Task statement: Whenever a line of the material contains the string "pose", it should be copied.

+ + +

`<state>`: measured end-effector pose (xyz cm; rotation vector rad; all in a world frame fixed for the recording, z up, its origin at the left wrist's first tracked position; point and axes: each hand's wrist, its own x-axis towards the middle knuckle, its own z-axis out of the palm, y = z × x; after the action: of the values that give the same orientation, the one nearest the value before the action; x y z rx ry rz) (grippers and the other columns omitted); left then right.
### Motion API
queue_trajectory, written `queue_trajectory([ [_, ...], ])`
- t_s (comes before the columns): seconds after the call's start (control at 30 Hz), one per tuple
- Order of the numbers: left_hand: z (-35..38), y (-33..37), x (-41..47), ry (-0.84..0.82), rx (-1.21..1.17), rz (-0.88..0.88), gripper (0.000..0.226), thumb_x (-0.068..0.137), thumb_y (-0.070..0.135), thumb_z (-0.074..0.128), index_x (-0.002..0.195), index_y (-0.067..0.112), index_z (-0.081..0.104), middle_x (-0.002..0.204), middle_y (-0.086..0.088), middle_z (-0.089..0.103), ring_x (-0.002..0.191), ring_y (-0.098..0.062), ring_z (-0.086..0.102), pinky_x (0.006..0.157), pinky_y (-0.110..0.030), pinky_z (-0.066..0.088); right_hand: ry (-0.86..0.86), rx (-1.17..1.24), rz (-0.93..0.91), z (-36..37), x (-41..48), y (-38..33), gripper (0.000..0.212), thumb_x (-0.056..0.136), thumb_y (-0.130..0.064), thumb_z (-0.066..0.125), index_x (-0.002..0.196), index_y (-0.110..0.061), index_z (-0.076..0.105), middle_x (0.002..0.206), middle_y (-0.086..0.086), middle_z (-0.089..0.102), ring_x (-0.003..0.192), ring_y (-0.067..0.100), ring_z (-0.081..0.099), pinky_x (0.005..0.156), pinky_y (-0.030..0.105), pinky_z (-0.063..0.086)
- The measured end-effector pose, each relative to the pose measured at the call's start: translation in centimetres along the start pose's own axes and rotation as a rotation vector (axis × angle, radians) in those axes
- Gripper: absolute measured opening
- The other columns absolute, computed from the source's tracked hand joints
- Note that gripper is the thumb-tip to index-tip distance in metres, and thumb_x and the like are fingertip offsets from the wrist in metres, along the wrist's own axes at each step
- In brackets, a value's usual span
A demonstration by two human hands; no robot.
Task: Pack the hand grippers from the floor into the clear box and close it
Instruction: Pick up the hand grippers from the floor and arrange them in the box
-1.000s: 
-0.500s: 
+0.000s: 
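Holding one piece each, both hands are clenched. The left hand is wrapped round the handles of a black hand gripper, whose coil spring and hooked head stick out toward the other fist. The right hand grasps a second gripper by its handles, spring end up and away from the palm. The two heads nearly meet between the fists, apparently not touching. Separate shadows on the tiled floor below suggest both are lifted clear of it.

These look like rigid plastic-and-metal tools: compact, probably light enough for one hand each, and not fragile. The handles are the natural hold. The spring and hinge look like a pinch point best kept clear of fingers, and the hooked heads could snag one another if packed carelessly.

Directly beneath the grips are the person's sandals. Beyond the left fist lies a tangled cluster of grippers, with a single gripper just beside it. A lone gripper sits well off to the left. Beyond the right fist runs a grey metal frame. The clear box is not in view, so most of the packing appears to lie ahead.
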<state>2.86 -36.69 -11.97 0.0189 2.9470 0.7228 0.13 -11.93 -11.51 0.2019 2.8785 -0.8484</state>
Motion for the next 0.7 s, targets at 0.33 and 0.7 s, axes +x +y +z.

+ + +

Response for this exercise:
`<state>`: measured end-effector pose (xyz cm; rotation vector rad; all in a world frame fixed for the recording, z up, its origin at the left wrist's first tracked position; point and axes: each hand's wrist, its own x-axis towards the middle knuckle, its own z-axis out of the palm, y = z × x; after the action: of the values that give the same orientation, the one nearest the value before the action; x y z rx ry rz) (grippers and the other columns omitted); left then right.
- The measured end-effector pose, each relative to the pose measured at the call's start: translation in centimetres along the start pose's own axes and rotation as a rotation vector (axis × angle, radians) in those axes

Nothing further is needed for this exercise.